The finite discrete approximation of the 2D Laplacian at a point $(x,y)$ is given by
$$\tag{1}\Delta f(x,y) \approx \frac{f(x-h,y) + f(x+h,y) + f(x,y-h) + f(x,y+h) - 4f(x,y)}{h^2}$$
As I understand from this thread, in 3D, the Laplacian at a point is proportional to the difference between the average value over a small sphere of our scalar function and the value at the very center of the sphere, i.e, $$\Delta f(p)\propto [\textrm{average of}~ f ~\textrm{over a sphere centered at p} - f(p)].$$
And so my intuition, and please correct me if I'm wrong, says in 2D, the Laplacian at a point $p$ should be also proportional to the difference between the average of $f$ over a circle centered at $p$ and $f(p)$, i.e.,
$$\Delta f(p)\propto [\textrm{average of}~ f ~\textrm{over a circle centered at p} - f(p)].$$
But then how does Eq. $(1)$ fit within this context? The approximation is obviously over a square centered at $(x,y)$, but I can't really see the "average over square - value at center of square" idea. What is the intuition behind Eq. $(1)$?

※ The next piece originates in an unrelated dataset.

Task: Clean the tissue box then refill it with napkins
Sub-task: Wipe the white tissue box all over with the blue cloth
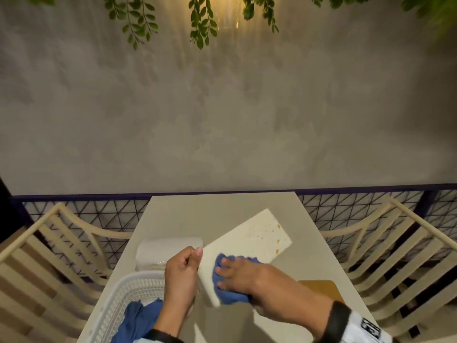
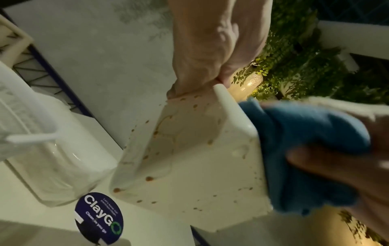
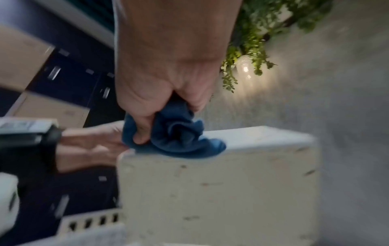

Taylor expansion, pretty much. You find that the $f_x$ terms cancel out because of the coefficients of $f(x+h,y)$ and $f(x-h,y)$ being equal. Same deal for the $f_y$ terms. There are no mixed partial terms appearing because you stay on axis-aligned lines through $(x,y)$. This leaves only the unmixed second partials to show up to within second order, and again they show up "equally", so the second order Taylor expansion of $f(x+h,y)+f(x-h,y)+f(x,y+h)+f(x,y-h)-4f(x,y)$ about $h=0$ is proportional to $\Delta f(x,y) h^2$ (with a constant that doesn't depend on $p,f$ or $h$).